## What is required
Exactly as they stand, the data below are to be printed again.
»»
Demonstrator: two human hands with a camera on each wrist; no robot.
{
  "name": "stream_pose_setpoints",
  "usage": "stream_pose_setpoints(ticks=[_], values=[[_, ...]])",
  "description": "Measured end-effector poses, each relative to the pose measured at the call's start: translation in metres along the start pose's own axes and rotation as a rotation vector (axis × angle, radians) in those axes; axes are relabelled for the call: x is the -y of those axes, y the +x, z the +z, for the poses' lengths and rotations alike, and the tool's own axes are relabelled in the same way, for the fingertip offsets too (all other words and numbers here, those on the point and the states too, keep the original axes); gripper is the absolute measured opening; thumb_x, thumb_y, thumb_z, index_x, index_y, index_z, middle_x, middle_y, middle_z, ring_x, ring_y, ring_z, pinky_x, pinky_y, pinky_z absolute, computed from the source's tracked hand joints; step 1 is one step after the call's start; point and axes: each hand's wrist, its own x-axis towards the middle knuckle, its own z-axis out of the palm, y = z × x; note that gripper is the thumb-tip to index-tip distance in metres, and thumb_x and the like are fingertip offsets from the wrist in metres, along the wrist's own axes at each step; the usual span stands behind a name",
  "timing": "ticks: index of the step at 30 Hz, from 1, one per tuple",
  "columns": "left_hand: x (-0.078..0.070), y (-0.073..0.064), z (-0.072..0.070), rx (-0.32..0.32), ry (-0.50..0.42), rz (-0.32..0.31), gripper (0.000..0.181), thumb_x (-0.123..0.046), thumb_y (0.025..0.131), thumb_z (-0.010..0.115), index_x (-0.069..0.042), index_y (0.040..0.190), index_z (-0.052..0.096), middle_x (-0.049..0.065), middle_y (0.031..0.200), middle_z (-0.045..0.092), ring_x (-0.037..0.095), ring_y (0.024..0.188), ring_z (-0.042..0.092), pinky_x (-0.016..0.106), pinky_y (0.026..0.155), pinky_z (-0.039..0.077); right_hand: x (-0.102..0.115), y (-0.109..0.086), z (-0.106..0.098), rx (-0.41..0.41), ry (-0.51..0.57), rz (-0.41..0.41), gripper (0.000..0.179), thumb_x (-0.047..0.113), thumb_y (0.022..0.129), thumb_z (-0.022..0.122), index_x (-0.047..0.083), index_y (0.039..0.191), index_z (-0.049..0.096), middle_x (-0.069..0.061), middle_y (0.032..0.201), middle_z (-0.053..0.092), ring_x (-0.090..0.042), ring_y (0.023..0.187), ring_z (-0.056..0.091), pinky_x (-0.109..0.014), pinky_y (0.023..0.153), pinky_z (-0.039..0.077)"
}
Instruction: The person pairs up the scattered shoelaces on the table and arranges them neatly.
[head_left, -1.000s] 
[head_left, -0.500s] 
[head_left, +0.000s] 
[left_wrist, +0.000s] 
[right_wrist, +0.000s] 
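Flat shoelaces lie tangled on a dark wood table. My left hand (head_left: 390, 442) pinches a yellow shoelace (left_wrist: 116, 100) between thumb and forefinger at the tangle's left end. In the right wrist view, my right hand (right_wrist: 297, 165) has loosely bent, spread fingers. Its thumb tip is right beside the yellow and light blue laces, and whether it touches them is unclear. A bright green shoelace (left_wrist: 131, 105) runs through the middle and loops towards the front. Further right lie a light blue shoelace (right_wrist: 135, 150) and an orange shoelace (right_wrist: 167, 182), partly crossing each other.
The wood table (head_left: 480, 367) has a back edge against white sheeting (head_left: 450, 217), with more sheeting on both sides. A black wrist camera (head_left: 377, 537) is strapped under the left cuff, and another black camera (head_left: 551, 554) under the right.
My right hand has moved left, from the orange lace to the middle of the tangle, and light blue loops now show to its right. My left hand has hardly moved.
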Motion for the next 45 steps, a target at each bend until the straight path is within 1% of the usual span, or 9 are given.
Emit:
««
## Answer to this problem
Demonstrator: two human hands with a camera on each wrist; no robot.
{
  "name": "stream_pose_setpoints",
  "usage": "stream_pose_setpoints(ticks=[_], values=[[_, ...]])",
  "description": "Measured end-effector poses, each relative to the pose measured at the call's start: translation in metres along the start pose's own axes and rotation as a rotation vector (axis × angle, radians) in those axes; axes are relabelled for the call: x is the -y of those axes, y the +x, z the +z, for the poses' lengths and rotations alike, and the tool's own axes are relabelled in the same way, for the fingertip offsets too (all other words and numbers here, those on the point and the states too, keep the original axes); gripper is the absolute measured opening; thumb_x, thumb_y, thumb_z, index_x, index_y, index_z, middle_x, middle_y, middle_z, ring_x, ring_y, ring_z, pinky_x, pinky_y, pinky_z absolute, computed from the source's tracked hand joints; step 1 is one step after the call's start; point and axes: each hand's wrist, its own x-axis towards the middle knuckle, its own z-axis out of the palm, y = z × x; note that gripper is the thumb-tip to index-tip distance in metres, and thumb_x and the like are fingertip offsets from the wrist in metres, along the wrist's own axes at each step; the usual span stands behind a name",
  "timing": "ticks: index of the step at 30 Hz, from 1, one per tuple",
  "columns": "left_hand: x (-0.078..0.070), y (-0.073..0.064), z (-0.072..0.070), rx (-0.32..0.32), ry (-0.50..0.42), rz (-0.32..0.31), gripper (0.000..0.181), thumb_x (-0.123..0.046), thumb_y (0.025..0.131), thumb_z (-0.010..0.115), index_x (-0.069..0.042), index_y (0.040..0.190), index_z (-0.052..0.096), middle_x (-0.049..0.065), middle_y (0.031..0.200), middle_z (-0.045..0.092), ring_x (-0.037..0.095), ring_y (0.024..0.188), ring_z (-0.042..0.092), pinky_x (-0.016..0.106), pinky_y (0.026..0.155), pinky_z (-0.039..0.077); right_hand: x (-0.102..0.115), y (-0.109..0.086), z (-0.106..0.098), rx (-0.41..0.41), ry (-0.51..0.57), rz (-0.41..0.41), gripper (0.000..0.179), thumb_x (-0.047..0.113), thumb_y (0.022..0.129), thumb_z (-0.022..0.122), index_x (-0.047..0.083), index_y (0.039..0.191), index_z (-0.049..0.096), middle_x (-0.069..0.061), middle_y (0.032..0.201), middle_z (-0.053..0.092), ring_x (-0.090..0.042), ring_y (0.023..0.187), ring_z (-0.056..0.091), pinky_x (-0.109..0.014), pinky_y (0.023..0.153), pinky_z (-0.039..0.077)"
}
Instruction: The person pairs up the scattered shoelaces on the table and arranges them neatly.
[head_left, -1.000s] 
[head_left, -0.500s] 
[head_left, +0.000s] 
[left_wrist, +0.000s] 
[right_wrist, +0.000s] 
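Flat shoelaces lie tangled on a dark wood table. My left hand (head_left: 390, 442) pinches a yellow shoelace (left_wrist: 116, 100) between thumb and forefinger at the tangle's left end. In the right wrist view, my right hand (right_wrist: 297, 165) has loosely bent, spread fingers. Its thumb tip is right beside the yellow and light blue laces, and whether it touches them is unclear. A bright green shoelace (left_wrist: 131, 105) runs through the middle and loops towards the front. Further right lie a light blue shoelace (right_wrist: 135, 150) and an orange shoelace (right_wrist: 167, 182), partly crossing each other.
The wood table (head_left: 480, 367) has a back edge against white sheeting (head_left: 450, 217), with more sheeting on both sides. A black wrist camera (head_left: 377, 537) is strapped under the left cuff, and another black camera (head_left: 551, 554) under the right.
My right hand has moved left, from the orange lace to the middle of the tangle, and light blue loops now show to its right. My left hand has hardly moved.
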Motion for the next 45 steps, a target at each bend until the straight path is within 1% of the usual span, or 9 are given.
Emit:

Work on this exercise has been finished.